Definition of OLS Regression Function on 1D

• input: vectors \(\vec{x}, \vec{y}\)
• output: a list with two elements: \(m\) and \(b\), the slope and intercept of the regression line \(y=mx+b\)

ols_regression <- function(x, y) {
    x <- as.matrix(x)
    y <- as.matrix(y)
    m <- (mean(x * y) - mean(x) * mean(y)) / (mean(x^2) - mean(x)^2)
    b <- mean(y) - m * mean(x)
    return(list(m = m, b = b))
}

Demonstration of OLS Regression on USA GDP

usa <- data %>%
    filter(c_code == "USA") %>%
    ungroup() %>%
    select(year, gdp)

usa %>%
    ggplot(aes(x = year, y = gdp)) +
    geom_point() +
    geom_smooth(method = "lm", se = FALSE) +
    labs(title = "GDP of the United States (with library)", x = "Year", y = "GDP", color = "blue") +
    scale_y_continuous(labels = scales::dollar)

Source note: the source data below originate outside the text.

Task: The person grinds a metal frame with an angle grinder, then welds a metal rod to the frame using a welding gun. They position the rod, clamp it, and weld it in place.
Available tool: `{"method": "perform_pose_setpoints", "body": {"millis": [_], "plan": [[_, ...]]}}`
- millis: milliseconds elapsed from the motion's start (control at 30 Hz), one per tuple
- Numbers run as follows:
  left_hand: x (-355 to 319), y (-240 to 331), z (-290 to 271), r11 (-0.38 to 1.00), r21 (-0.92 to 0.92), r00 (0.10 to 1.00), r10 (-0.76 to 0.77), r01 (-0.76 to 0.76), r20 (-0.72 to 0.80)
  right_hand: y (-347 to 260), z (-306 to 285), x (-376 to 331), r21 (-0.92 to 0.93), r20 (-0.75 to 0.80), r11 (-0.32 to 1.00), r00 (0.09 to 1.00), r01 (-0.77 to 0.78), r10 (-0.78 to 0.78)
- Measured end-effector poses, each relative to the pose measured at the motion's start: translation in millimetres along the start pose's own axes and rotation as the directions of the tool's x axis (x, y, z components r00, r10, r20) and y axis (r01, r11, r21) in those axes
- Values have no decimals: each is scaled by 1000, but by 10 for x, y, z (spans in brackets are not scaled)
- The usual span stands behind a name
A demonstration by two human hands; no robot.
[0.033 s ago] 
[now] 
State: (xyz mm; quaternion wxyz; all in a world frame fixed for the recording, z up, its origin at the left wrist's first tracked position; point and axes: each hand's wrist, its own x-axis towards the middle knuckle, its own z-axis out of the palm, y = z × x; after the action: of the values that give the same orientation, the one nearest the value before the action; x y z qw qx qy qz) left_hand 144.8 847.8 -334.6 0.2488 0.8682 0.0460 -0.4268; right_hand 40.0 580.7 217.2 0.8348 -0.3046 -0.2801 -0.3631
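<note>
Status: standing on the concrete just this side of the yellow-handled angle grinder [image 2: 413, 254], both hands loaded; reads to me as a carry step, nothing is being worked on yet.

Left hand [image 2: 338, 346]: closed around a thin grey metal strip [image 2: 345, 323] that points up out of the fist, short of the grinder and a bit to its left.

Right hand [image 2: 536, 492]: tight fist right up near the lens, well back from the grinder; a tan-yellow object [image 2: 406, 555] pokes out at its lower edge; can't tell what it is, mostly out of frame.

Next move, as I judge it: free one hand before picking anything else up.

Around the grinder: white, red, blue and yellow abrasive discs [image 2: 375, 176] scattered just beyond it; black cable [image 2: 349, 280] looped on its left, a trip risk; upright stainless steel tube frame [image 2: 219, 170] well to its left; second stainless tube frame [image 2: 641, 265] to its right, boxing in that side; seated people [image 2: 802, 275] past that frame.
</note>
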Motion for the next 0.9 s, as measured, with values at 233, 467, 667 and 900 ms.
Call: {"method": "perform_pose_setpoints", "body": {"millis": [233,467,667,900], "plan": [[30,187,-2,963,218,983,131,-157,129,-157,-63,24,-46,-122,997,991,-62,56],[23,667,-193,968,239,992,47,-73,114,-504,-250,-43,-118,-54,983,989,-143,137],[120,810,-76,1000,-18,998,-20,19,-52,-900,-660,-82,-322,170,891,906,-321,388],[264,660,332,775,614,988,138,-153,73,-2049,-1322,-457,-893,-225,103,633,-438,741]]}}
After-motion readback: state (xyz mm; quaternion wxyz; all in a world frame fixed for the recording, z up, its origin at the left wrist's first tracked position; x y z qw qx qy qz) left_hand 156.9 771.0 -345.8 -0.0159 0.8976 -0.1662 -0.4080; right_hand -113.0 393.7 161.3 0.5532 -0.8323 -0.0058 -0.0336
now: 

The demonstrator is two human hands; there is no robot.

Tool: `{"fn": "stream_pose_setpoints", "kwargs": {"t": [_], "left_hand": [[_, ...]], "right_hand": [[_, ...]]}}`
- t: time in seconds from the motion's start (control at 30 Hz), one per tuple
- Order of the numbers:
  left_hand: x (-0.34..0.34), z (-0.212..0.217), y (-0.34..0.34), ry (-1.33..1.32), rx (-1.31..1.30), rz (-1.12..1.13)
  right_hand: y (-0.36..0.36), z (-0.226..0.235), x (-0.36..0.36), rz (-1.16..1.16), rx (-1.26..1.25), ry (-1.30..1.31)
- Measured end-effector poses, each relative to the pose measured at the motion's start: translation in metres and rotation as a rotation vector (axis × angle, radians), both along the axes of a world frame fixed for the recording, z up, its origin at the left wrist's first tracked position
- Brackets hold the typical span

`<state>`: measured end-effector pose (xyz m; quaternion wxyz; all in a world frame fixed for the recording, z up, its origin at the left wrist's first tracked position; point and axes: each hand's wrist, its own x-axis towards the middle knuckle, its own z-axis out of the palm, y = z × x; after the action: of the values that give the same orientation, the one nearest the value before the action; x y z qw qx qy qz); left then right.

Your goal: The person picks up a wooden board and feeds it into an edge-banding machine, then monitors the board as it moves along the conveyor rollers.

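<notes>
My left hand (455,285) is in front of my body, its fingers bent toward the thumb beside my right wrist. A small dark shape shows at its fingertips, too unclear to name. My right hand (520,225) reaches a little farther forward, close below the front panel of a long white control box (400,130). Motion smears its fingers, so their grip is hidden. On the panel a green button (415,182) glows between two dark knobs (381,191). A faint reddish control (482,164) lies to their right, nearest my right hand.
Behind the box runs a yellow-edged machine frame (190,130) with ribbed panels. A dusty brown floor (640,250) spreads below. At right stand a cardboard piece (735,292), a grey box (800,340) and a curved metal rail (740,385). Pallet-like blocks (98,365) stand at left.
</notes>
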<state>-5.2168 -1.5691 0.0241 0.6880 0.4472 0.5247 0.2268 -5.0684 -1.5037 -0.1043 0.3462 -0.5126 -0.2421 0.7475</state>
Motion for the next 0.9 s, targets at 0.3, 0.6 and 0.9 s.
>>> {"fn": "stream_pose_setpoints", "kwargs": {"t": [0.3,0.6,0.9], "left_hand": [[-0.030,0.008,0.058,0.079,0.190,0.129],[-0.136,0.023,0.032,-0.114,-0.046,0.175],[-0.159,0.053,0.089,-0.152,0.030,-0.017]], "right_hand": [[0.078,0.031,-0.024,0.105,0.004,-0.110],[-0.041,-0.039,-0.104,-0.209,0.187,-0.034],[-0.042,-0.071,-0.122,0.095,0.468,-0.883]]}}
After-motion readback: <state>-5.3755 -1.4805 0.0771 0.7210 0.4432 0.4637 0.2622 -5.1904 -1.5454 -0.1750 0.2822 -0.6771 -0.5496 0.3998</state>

l_ols <- ols_regression(usa$year, usa$gdp)
usa %>%
    ggplot(aes(x = year, y = gdp)) +
    geom_point() +
    geom_abline(intercept = l_ols$b, slope = l_ols$m, color = "red") +
    labs(title = "GDP of the United States (without library)", x = "Year", y = "GDP") +
    scale_y_continuous(labels = scales::dollar)

The learned coefficients for \(y=mx+b\)

l_ols

## $m
## [1] 507558820458
## 
## $b
## [1] -1.004633e+15

Training set error: \(E_{\text{train}} = \sum_{i=1}^n (y_i - \hat{y}_i)^2\)

error <- usa %>%
    mutate(y_hat = l_ols$m * year + l_ols$b) %>%
    mutate(error = (gdp - y_hat)^2) %>%
    summarise(error = sum(error)) %>%
    pull()
error

## [1] 2.213066e+24

MSE: \(MSE = \frac{1}{n} E_{\text{train}}\)

MSE <- error / nrow(usa)
MSE

## [1] 2.011879e+23